住職レター H25年1月号

 昔々のある年の暮れのこと、神様が動物たちに、こんなお触れを出しました。「元日の朝、私のところに新年の挨拶に来なさい。一番から十二番目までが、順にそれぞれ一年の間、動物の大将にします。」
 動物たちは、自分こそが一番と、張り切って元日が来るのを待ちました。ところが猫は日にちを忘れてしまって、ねずみに訊くと、ねずみはわざと一日遅れの日を教えました。猫はそれを信じました。
 牛は歩くのが遅いので、夜のまだ暗いうちから出発しました。牛小屋の天井でそれを見ていたねずみは、ぽんと牛の背中に飛び乗り、牛が神様の御殿に付いたとたんに背中から飛び降り、一番になりました。それで牛は二番、それから虎、兎、龍、蛇、馬、羊、猿、鶏、犬、猪の順で着きました。猫は一日遅れて仲間に入れなかったので、今でもねずみを恨んで、追い回すのだそうです。


 これが、広く伝わっている十二支の言い伝えです。
 子供の頃はただのおとぎ話と聞いていましたが、今になると、自分の人生はねずみか牛か、それとも猫か?真ん中あたりの馬くらいか…などと考えてみたりしませんか?

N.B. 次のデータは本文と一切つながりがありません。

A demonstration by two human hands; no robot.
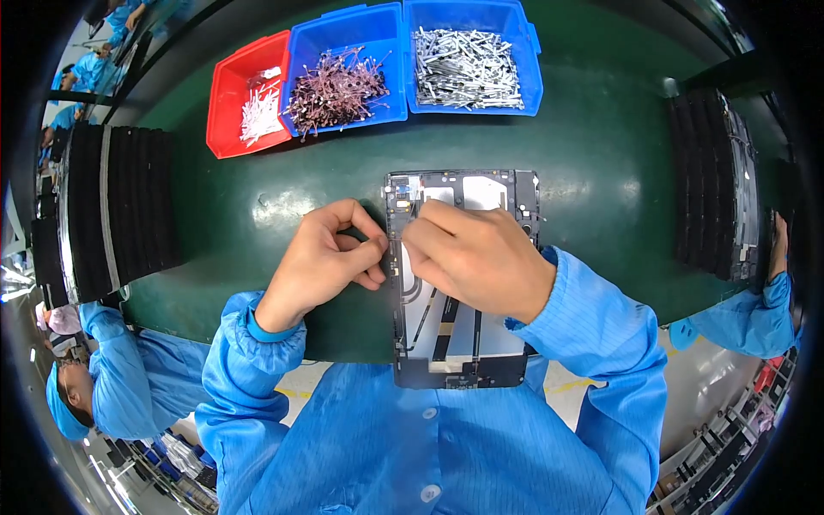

 子から辰までは成長の段階とされ、巳年からは発展の段階へと進むといわれています。そして今年は癸巳の年です。癸(みずのと)とは、忍耐のなかにあって発展への時期を見計らっているという意味があります。また、蛇は脱皮することから再生を象徴しており、新しい自分に生まれ変わるという意味もあるのです。
 発展するのか?変革や再生に向けて一歩踏み出すべきか?それとも現状維持を善しとするか?
 混沌とした今の日本、そして自分自身の姿と重ね合わせて一年の計を考えました。